- _TASK_:
The reply must return each line of the data exactly.

─── GIVEN DATA ───

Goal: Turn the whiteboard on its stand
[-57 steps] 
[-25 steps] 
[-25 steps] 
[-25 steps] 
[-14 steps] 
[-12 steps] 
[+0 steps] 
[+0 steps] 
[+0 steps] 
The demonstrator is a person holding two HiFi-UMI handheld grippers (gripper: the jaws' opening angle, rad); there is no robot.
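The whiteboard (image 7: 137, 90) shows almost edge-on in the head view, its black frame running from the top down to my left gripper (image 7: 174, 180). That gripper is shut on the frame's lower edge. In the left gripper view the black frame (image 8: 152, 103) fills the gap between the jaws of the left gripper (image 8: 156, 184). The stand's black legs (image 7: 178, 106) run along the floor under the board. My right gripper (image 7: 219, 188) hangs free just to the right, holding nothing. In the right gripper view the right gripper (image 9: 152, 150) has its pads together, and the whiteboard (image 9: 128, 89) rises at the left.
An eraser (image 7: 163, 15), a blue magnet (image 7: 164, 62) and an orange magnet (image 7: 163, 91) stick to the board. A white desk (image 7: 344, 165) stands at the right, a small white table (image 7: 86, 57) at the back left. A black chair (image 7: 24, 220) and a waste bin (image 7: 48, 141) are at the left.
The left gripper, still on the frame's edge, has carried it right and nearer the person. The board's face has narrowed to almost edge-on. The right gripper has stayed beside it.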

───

- _TASK OUTPUT_:
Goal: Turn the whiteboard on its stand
[-57 steps] 
[-25 steps] 
[-25 steps] 
[-25 steps] 
[-14 steps] 
[-12 steps] 
[+0 steps] 
[+0 steps] 
[+0 steps] 
The demonstrator is a person holding two HiFi-UMI handheld grippers (gripper: the jaws' opening angle, rad); there is no robot.
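The whiteboard (image 7: 137, 90) shows almost edge-on in the head view, its black frame running from the top down to my left gripper (image 7: 174, 180). That gripper is shut on the frame's lower edge. In the left gripper view the black frame (image 8: 152, 103) fills the gap between the jaws of the left gripper (image 8: 156, 184). The stand's black legs (image 7: 178, 106) run along the floor under the board. My right gripper (image 7: 219, 188) hangs free just to the right, holding nothing. In the right gripper view the right gripper (image 9: 152, 150) has its pads together, and the whiteboard (image 9: 128, 89) rises at the left.
An eraser (image 7: 163, 15), a blue magnet (image 7: 164, 62) and an orange magnet (image 7: 163, 91) stick to the board. A white desk (image 7: 344, 165) stands at the right, a small white table (image 7: 86, 57) at the back left. A black chair (image 7: 24, 220) and a waste bin (image 7: 48, 141) are at the left.
The left gripper, still on the frame's edge, has carried it right and nearer the person. The board's face has narrowed to almost edge-on. The right gripper has stayed beside it.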

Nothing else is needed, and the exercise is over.